» **Assigned task**:
When writing out the listing below, reproduce every word exactly and skip the pictures.
* * * * * * *
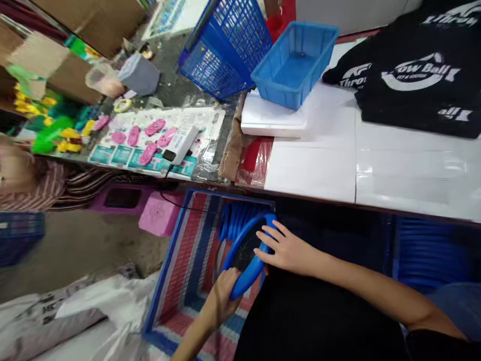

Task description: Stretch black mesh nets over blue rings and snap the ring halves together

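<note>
A blue ring with black mesh across its middle [246, 281] is held tilted over a lined crate [152, 321]. My left hand [222, 293] grips the near end of its rim, thumb on top. At the opposite side, my right hand [287, 250] has its fingers laid over the rim, spread a little; its thumb is hidden. Inside the crate, behind the ring, a row of similar blue rings [238, 218] stands on edge. Red, white and blue striped sheeting lines the crate.
Above the crate runs a white-covered table [311, 170] with a blue tray [293, 65], a blue basket [229, 50] and black printed bags [417, 75]. Pink pieces [148, 153] and a white device with a cable [181, 144] lie left. Another person's striped sleeve [56, 185] shows at far left.
</note>
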`<state>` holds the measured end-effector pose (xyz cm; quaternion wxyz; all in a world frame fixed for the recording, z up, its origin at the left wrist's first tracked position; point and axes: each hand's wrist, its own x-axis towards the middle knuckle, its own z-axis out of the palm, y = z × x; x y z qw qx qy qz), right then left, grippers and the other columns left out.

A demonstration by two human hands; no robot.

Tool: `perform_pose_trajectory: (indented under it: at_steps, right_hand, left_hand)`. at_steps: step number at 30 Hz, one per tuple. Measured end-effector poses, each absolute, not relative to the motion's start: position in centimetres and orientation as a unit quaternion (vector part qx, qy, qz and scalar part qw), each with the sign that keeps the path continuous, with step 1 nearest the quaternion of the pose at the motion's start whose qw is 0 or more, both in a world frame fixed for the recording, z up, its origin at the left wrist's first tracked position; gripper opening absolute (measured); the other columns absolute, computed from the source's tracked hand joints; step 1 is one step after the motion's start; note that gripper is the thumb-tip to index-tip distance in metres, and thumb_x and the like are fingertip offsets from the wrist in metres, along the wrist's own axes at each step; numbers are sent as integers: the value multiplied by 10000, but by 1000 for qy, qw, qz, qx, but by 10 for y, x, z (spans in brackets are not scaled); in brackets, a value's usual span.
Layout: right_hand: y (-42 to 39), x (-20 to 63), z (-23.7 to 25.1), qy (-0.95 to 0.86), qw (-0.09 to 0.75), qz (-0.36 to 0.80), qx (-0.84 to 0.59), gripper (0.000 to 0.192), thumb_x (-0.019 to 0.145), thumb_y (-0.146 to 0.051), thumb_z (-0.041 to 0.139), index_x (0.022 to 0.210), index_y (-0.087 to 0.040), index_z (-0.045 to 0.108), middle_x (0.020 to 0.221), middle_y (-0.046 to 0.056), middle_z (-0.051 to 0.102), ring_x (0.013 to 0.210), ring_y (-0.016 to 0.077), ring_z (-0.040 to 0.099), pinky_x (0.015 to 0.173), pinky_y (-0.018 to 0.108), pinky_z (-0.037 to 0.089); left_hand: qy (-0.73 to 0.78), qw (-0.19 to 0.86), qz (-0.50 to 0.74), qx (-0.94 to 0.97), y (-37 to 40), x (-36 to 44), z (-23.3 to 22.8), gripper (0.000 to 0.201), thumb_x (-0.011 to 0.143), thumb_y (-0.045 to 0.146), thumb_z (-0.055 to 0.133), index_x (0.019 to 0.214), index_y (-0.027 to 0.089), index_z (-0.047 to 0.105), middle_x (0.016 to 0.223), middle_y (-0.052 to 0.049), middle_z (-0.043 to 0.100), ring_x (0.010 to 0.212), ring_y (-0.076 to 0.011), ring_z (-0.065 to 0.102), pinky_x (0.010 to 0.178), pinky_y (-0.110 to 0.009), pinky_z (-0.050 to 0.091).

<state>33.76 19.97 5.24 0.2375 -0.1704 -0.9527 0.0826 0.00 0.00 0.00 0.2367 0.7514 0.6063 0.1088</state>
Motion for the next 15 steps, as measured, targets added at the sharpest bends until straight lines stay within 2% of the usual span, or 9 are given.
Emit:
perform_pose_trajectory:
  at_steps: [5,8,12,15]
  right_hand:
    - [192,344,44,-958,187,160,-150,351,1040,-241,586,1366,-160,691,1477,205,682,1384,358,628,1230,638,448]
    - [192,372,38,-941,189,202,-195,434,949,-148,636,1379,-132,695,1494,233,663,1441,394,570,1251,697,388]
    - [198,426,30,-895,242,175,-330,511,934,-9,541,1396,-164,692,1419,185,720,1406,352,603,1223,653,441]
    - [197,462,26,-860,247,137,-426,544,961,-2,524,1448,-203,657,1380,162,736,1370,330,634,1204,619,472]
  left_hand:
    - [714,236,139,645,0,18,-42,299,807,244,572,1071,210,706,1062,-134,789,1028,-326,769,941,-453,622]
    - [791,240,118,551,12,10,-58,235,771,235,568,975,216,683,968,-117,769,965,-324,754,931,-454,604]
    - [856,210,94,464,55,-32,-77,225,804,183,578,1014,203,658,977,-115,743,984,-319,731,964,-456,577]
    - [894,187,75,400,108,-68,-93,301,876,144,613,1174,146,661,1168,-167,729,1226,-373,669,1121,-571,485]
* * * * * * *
» **Solution to this problem**:
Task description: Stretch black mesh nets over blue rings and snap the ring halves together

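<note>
A blue ring with black mesh across its middle [246, 281] is held tilted over a lined crate [152, 321]. My left hand [222, 293] grips the near end of its rim, thumb on top. At the opposite side, my right hand [287, 250] has its fingers laid over the rim, spread a little; its thumb is hidden. Inside the crate, behind the ring, a row of similar blue rings [238, 218] stands on edge. Red, white and blue striped sheeting lines the crate.
Above the crate runs a white-covered table [311, 170] with a blue tray [293, 65], a blue basket [229, 50] and black printed bags [417, 75]. Pink pieces [148, 153] and a white device with a cable [181, 144] lie left. Another person's striped sleeve [56, 185] shows at far left.
</note>
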`<state>` holds the measured end-effector pose (xyz cm; quaternion wxyz; all in a world frame fixed for the recording, z up, its origin at the left wrist's first tracked position; point and axes: each hand's wrist, its own x-axis towards the middle knuckle, its own z-axis out of the palm, y = z × x; x y z qw qx qy qz), right then left, grippers and the other columns left out.

A demonstration by two human hands; no robot.

Tool: `perform_pose_trajectory: (indented under it: at_steps, right_hand, left_hand)`. at_steps: step number at 30 Hz, one per tuple. Measured end-effector poses, each absolute, not relative to the motion's start: position in centimetres and orientation as a unit quaternion (vector part qx, qy, qz and scalar part qw), each with the sign that keeps the path continuous, with step 1 nearest the quaternion of the pose at the motion's start whose qw is 0 or more, both in a world frame fixed for the recording, z up, its origin at the left wrist's first tracked position; gripper opening absolute (measured); the other columns absolute, computed from the source's tracked hand joints; step 1 is one step after the motion's start; note that gripper is the thumb-tip to index-tip distance in metres, and thumb_x and the like are fingertip offsets from the wrist in metres, along the wrist's own axes at each step; numbers are sent as integers: the value multiplied by 10000, but by 1000 for qy, qw, qz, qx, but by 10 for y, x, z (spans in brackets are not scaled); in brackets, a value's usual span.
Layout: right_hand: y (-42 to 39), x (-20 to 63), z (-23.7 to 25.1), qy (-0.95 to 0.86), qw (-0.09 to 0.75), qz (-0.36 to 0.80), qx (-0.84 to 0.59), gripper (0.000 to 0.192), thumb_x (-0.019 to 0.145), thumb_y (-0.146 to 0.051), thumb_z (-0.041 to 0.139), index_x (0.022 to 0.210), index_y (-0.087 to 0.040), index_z (-0.045 to 0.108), middle_x (0.020 to 0.221), middle_y (-0.046 to 0.056), middle_z (-0.051 to 0.102), ring_x (0.013 to 0.210), ring_y (-0.016 to 0.077), ring_z (-0.040 to 0.099), pinky_x (0.015 to 0.173), pinky_y (-0.018 to 0.108), pinky_z (-0.037 to 0.089); left_hand: qy (-0.73 to 0.78), qw (-0.19 to 0.86), qz (-0.50 to 0.74), qx (-0.94 to 0.97), y (-37 to 40), x (-36 to 44), z (-23.3 to 22.8), gripper (0.000 to 0.201), thumb_x (-0.011 to 0.143), thumb_y (-0.045 to 0.146), thumb_z (-0.055 to 0.133), index_x (0.019 to 0.214), index_y (-0.027 to 0.089), index_z (-0.047 to 0.105), middle_x (0.016 to 0.223), middle_y (-0.052 to 0.049), middle_z (-0.043 to 0.100), ring_x (0.010 to 0.212), ring_y (-0.076 to 0.011), ring_z (-0.065 to 0.102), pinky_x (0.010 to 0.178), pinky_y (-0.110 to 0.009), pinky_z (-0.050 to 0.091).

<state>33.76 19.97 5.24 0.2375 -0.1704 -0.9527 0.0826 0.00 0.00 0.00 0.2367 0.7514 0.6063 0.1088</state>
Motion for the next 15 steps, as measured, targets added at the sharpest bends until straight lines stay within 2% of the usual span, or 9 are given.
Emit:
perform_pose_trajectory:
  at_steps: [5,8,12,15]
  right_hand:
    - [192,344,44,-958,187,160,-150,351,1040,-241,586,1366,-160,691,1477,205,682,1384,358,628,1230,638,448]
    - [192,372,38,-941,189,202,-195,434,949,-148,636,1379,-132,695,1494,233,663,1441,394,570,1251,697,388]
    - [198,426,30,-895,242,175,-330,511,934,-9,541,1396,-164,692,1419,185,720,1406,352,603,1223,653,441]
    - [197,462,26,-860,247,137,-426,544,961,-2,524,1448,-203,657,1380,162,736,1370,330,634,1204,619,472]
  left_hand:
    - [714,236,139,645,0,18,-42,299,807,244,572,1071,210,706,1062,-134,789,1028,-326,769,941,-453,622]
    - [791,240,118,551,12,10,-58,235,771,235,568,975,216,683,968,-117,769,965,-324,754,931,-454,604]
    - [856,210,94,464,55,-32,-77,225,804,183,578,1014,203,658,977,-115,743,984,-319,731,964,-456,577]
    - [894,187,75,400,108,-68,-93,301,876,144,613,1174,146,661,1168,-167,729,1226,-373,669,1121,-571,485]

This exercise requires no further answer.